In October 2003, the Company sold several small non-operated properties in Canada for $3.1 million and recognized a gain of $2.7 million.
Operating costs in the fourth quarter of 2003 were down 3% from fourth quarter 2002, however per MCFE costs were up 8% from fourth quarter 2002 to $1.34. Operating costs for the fourth quarter of 2003 were adversely affected by the Canadian dollar exchange rate which increased our Canadian operating costs by $0.6 million over fourth quarter 2002 levels. Had the 2003 Canadian dollar exchange rate been flat with 2002, per unit operating costs would have declined by 1%. The Company began selling CO2 from the Wellman unit in May 2003, which reduced fourth quarter 2003 operating costs by $0.7 million (CO2 sales are credited against operating costs). Depreciation, depletion and amortization (“DD&A”) for the fourth quarter of 2003 was $2.17 per MCFE, up 62% per MCFE from fourth quarter 2002 due to higher per unit rates at the Wolverine field in Canada and several other properties that were impaired at year-end 2003 as discussed below. As a result of the higher DD&A and impairment expense recognized in the fourth quarter of 2003, the DD&A rate for 2004 is expected to be in the range of $1.35 to $1.40 per MCFE.
The Company recognized $24.8 million of impairment expense for proved properties, consisting primarily of $22.3 million for the Wolverine field in Canada ($16.5 million net of deferred taxes). The impairment was the result of reclassifying certain proved undeveloped reserves to probable status and the removal of additional reserves due to poor performance of prior-year drilling programs.
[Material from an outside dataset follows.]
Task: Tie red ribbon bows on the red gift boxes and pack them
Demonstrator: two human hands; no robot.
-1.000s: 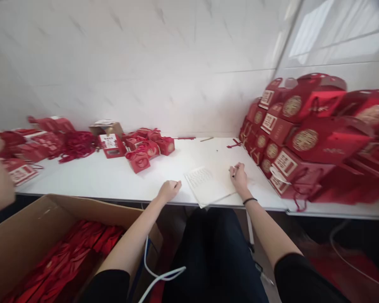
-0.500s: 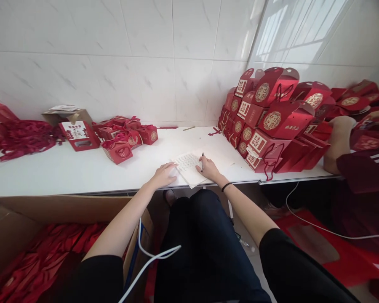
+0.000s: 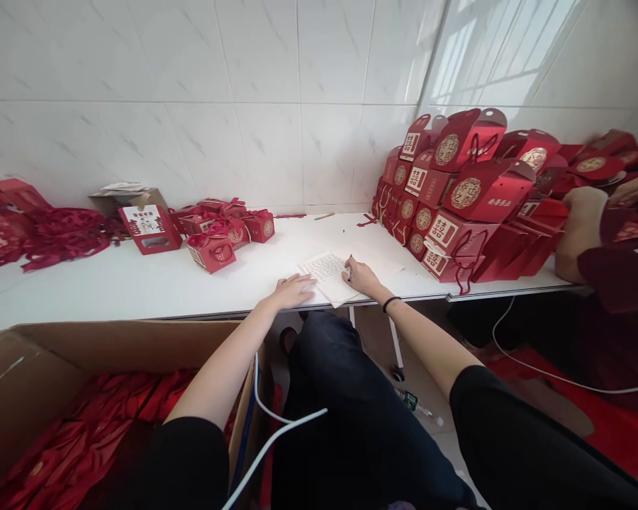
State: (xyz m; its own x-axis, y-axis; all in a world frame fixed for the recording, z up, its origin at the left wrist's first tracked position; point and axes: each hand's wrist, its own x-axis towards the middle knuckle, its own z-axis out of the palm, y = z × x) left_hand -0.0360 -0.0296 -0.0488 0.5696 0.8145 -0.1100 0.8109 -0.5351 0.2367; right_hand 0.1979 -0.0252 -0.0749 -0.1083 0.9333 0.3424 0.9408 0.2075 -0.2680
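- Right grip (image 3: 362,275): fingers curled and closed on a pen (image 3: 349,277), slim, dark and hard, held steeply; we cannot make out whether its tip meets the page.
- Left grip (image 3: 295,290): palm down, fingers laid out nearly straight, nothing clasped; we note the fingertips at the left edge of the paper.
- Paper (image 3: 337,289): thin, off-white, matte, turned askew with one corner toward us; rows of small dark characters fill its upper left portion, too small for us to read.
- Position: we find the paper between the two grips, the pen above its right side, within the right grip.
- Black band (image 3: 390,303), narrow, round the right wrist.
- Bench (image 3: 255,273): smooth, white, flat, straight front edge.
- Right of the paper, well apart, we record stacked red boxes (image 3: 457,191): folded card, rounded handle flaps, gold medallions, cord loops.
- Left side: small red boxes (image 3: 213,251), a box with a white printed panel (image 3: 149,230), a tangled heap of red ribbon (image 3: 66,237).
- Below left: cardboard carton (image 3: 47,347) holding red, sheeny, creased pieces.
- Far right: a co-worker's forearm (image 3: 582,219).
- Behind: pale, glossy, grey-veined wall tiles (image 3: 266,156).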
Net loss for the fourth quarter of 2003 was $26.8 million, or ($1.73) per basic and diluted share, compared to a net loss of $13.1 million for the fourth quarter of 2002. Impairment expense was the largest contributing factor to the fourth quarter 2003 loss. Discretionary cash flow (see note 1 below) for the fourth quarter of 2003 was $7.7 million ($0.49 per diluted share), up $4.7 million from fourth quarter 2002 discretionary cash flow of $3.0 million and down $2.8 million from third quarter 2003 discretionary cash flow of $10.5 million.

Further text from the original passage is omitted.